As to the first issue, balancing outgoing traffic across both
interfaces can be done in several different ways, depending on
whether one wants to
balance by connection or by packet
most cases balancing by connection under GNU/Linux can be done
fairly simply using the
nexthop
routing extension, otherwise one needs to use the
teql
virtual interface
(important teql
detail: for many releases of Linux
it is easiest to make it work if the teql
virtual
interface has
the same IP address as the first interface bound to it).
Even if adding
equalize
to nexthop
should balance by packet like teql
, that seems to
me less reliable than teql
.
As to the
second issue,
it arises because Linux quite helpfully but somewhat incorrectly
assumes that IP addresses belong to nodes and not interfaces,
and thus will ARP reply any of the node's IP addresses on any of
its interfaces. To stop this one can use the
hidden
interface property in early versions of Linux (or for later ones
thanks to a
forward port)
or the
arp_announce
and arp_ignore
ones in recent versions of Linux.
- 070218
Multiple subnets (and VLANs) on the same wire
- Well, somewhat odd logical network architectures are
unfortunately a topic that resurfaces, and I was talking
recently with people at a site where for whatever reasons
there is a
fully bridged
large one site LAN
(involving a couple dozen network segments) with multiple
subnets on it
(each subnet tied to a VLAN),
and a single (or dual, but changes the story little) routers
among the subnets.
Given that it is a fully bridged LAN, why a router? Well,
because multiple subnets on the same LAN require it, the same as
multiple subnets on different LANs: only dual-homed (or
dual-address) nodes can address directly two different IP
subnets. So if the same LAN has nodes in the
192.168.1.0/24 and 10.1.0.0/16
subnets, at least one node with an address in both is needed to
route among the two.
With multiple-homed nodes routing between subnets on
different LANs all is clear and easy: the node reads a packet
from one interface on one LAN, and copies it to another
interface on another LAN. But if multiple subnets are used on
the same LAN, then packets are copied back to the same LAN it
came from, effectively halving the bandwidth of the LAN in the
case of inter-subnet traffic. Odds are that effective bandwidth
will be more than halved, because the copying back will prevent
back-to-back packets (but full-duplex links may suffer less from
this), and thus full channel optimization.
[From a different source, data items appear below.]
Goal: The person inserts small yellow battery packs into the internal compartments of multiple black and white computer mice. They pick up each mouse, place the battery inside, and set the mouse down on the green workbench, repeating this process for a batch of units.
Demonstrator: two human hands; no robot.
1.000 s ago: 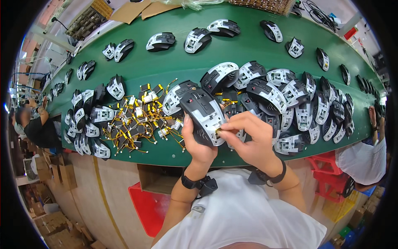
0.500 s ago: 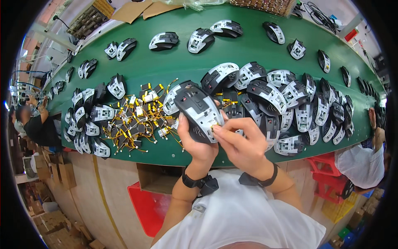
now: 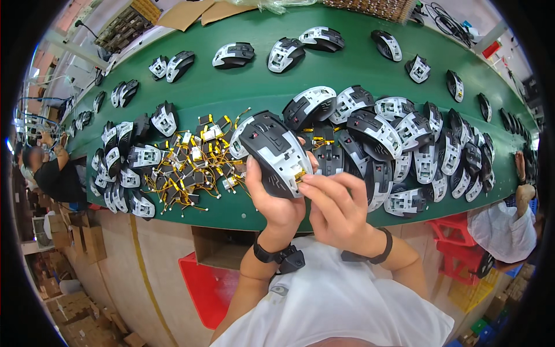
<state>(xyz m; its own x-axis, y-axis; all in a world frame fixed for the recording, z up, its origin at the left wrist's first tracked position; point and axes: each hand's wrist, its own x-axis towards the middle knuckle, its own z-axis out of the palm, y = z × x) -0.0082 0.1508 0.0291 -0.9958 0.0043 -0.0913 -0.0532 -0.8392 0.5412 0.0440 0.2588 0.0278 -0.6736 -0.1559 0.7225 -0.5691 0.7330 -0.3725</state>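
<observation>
A black and white computer mouse [image 3: 273, 151] is held up over the near edge of the green work surface. My left hand [image 3: 276, 206] is closed around its lower end and side. At the mouse's near right corner, a small yellow piece [image 3: 299, 174] shows in an opening of the white shell. My right hand [image 3: 340, 209] brings thumb and index fingertips together beside that piece; what lies between them is too small to make out. Left of the mouse spreads a heap of small black batteries [image 3: 193, 159] with yellow tape and thin wires.
Many similar mice [image 3: 425, 156] crowd the right side, and a smaller group [image 3: 118, 168] stands left. More mice [image 3: 233, 55] are spaced along the far strip. Under the edge are a cardboard box [image 3: 222, 246] and a red bin [image 3: 199, 289]. Other people sit at both ends.
My right fingers have shifted slightly and curled, leaving more of the yellow piece visible. The mice on the far strip have moved a little to the right. My left hand keeps its hold.
</observation>
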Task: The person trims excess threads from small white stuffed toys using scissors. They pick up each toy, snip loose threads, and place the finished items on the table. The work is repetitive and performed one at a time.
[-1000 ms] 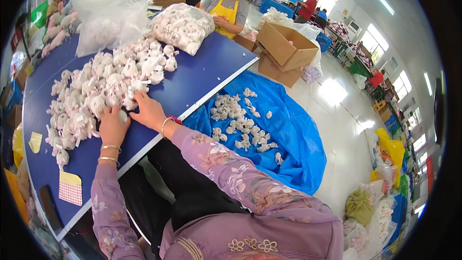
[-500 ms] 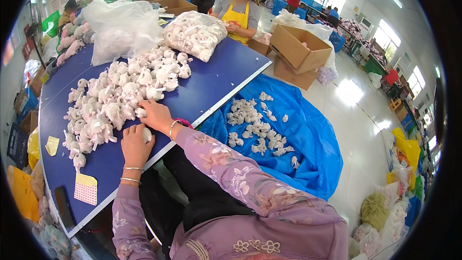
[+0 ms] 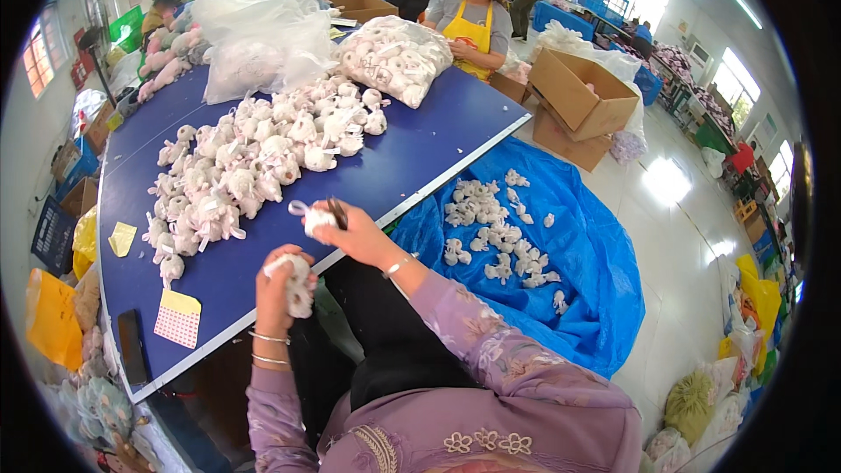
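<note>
My left hand (image 3: 279, 285) is closed around a small white plush toy (image 3: 300, 296), just off the near edge of the blue table (image 3: 385, 153). My right hand (image 3: 357, 235) grips another small white plush toy (image 3: 319, 222) over the table edge; a pale ribbon loop sticks out from it. A thin dark thing (image 3: 337, 213) also shows at the right fingers, its kind not clear. Beyond both hands spreads a heap of similar white plush toys (image 3: 236, 166) with ribbon loops and tags.
Several plush toys (image 3: 477, 203) lie on a blue plastic sheet (image 3: 587, 298) right of the table. Filled clear bags (image 3: 399, 57) stand behind the heap. A sticker sheet (image 3: 178, 317) and a phone (image 3: 131, 346) lie at left. A person in a yellow apron (image 3: 473, 31) sits opposite.
Both hands have drawn back from the heap toward me, each now with a plush toy raised in it. The whole view has shifted somewhat, with the table appearing further right.
</note>
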`<move>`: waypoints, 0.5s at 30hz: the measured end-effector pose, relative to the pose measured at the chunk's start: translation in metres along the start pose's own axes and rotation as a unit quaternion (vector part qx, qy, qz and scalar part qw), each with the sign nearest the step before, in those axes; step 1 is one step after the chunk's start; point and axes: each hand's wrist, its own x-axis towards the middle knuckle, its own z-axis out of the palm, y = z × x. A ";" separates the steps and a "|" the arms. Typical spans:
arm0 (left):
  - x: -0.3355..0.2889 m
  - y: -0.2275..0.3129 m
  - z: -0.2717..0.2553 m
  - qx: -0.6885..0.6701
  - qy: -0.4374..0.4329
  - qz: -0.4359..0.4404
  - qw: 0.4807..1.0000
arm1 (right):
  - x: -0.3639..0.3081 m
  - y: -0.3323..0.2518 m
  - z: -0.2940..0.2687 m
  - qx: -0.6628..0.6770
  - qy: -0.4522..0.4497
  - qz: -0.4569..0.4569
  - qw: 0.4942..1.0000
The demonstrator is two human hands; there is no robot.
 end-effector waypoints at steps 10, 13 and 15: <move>-0.047 -0.028 0.010 -0.093 -0.051 -0.063 0.992 | -0.056 -0.027 0.019 -0.048 -0.098 0.002 0.994; -0.053 -0.023 0.009 -0.067 -0.085 -0.061 0.992 | -0.061 -0.025 0.024 -0.047 -0.084 -0.040 0.995; -0.058 -0.021 0.007 -0.054 -0.082 -0.068 0.993 | -0.061 -0.016 0.023 -0.127 -0.134 -0.084 0.979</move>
If the LAN is a bridged one it may happen that the
inter-subnet router mode is also a bridge and thus that in
favourable conditions no copy back to the same segment is needed
if the sending node and the target node are on different
segments of the bridged LAN and both their Ethernet addresses
are in the spanning tree tables.
In general my preference is to keep things straighforward:
don't bridge, just one routed subnet per LAN, a single interface
per LAN per node. Unfortunately sometimes one has to contend
with exceptions, like multiple subnets per LAN, or even multiple
interfaces on the same node to the same LAN and subnet. But very
very rarely there is a good reason for any of these complications,
which also impact resilience, as routing among subnets adds to
the number of bits of active equipment that can fail.